Moscow police make arrests in extortion case involving associates of 2018 presidential candidate Ksenia Sobchak, who promptly fled abroad
On Wednesday, a Moscow judge jailed Kirill Sukhanov, the commercial director of journalist and socialite Ksenia Sobchak, on charges of trying to extort 11 million rubles ($178,650) from Rostec head Sergey Chemezov and at least one other victim in exchange for burying negative news coverage on the Telegram channel Tushite Svet (Lights Out!).
In court, Sukhanov said he was ready to apologize to the victim and take responsibility for receiving 800,000 rubles ($13,000) in extortion money (cash that was reportedly recovered in a sting operation), but he denied any part in the “remaining 11 million rubles” and said he has no access to the Telegram channel in question.
Hours later, another judge also jailed Arian Romanovsky, the former editor-in-chief of Tatler magazine and Tushite Svet’s supposed administrator. (At his arraignment, Romanovsky acknowledged that he wrote for the Telegram channel (including at least one post allegedly involved in the extortion scheme), but he denied any role in “financial conversations” with Chemezov or anyone else.

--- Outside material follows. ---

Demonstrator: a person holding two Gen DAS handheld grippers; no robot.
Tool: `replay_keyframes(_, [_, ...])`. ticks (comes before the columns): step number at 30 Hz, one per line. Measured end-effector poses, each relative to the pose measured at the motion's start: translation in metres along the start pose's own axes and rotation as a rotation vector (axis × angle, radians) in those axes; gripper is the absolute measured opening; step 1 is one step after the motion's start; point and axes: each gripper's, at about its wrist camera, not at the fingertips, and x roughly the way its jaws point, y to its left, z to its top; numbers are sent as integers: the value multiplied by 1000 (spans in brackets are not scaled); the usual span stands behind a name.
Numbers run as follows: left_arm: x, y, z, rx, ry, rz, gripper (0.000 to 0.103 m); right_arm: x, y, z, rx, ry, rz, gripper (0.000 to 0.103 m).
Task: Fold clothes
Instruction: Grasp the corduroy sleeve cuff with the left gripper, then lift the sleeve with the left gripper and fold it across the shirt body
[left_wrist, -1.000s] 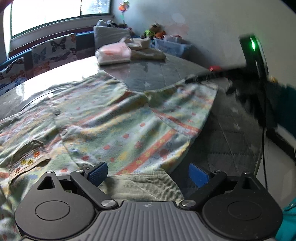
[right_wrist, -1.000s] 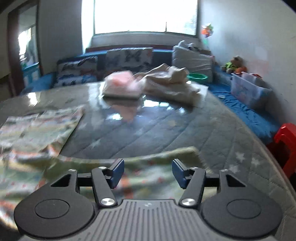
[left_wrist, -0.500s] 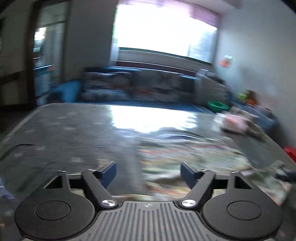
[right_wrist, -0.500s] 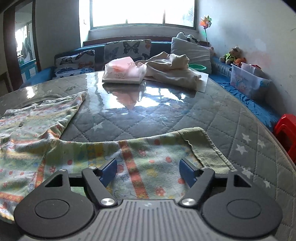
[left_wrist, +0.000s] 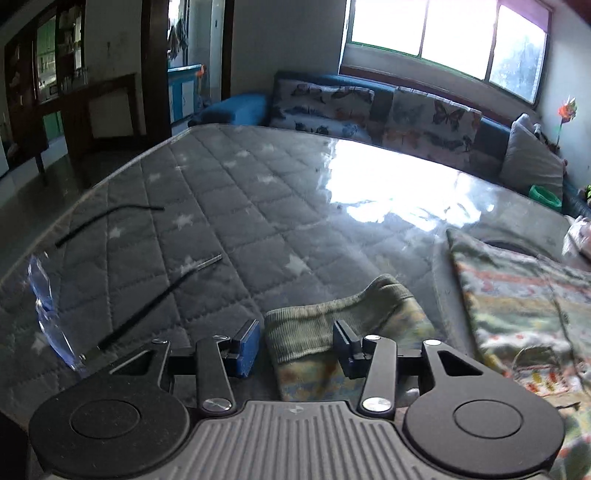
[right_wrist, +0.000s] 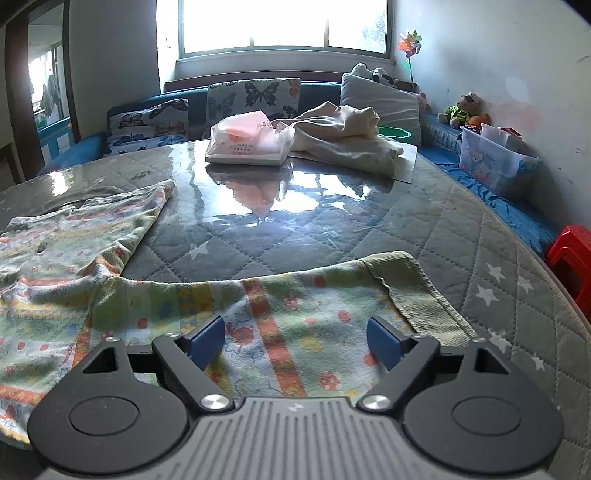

Amid multiple reports that police officers searched her country home and considered her a suspect, Ksenia Sobchak left Russia for Lithuania, apparently traveling through Belarus and reaching the EU on foot. Local journalists say she arrived on her Israeli passport — citizenship that she received just this spring.
In a post on her own Telegram channel, Sobchak said she doesn’t believe the allegations against Sukhanov and denounced the police actions as an assault against her news team at the Telegram channel Ostorozhno_Novosti (Watch Out, News), adding that she hopes the whole affair is a simple misunderstanding.
Previous complaints filed by another senior executive at Rostech, Vasily Brovko (entrepreneur and TV entertainer Tina Kandelaki’s husband), led to the arrest of several other Telegram channel administrators, also on extortion allegations. Commenting on this case in early October, State Duma deputy Alexander Khinshtein wrote on his Telegram channel that Sergey Chemezov’s staff were directly involved in the police case against these bloggers. Khinshtein noted that the network’s supposed anonymity is a “myth,” adding, “I would venture to guess that this large-scale operation will not end with these latest arrests.”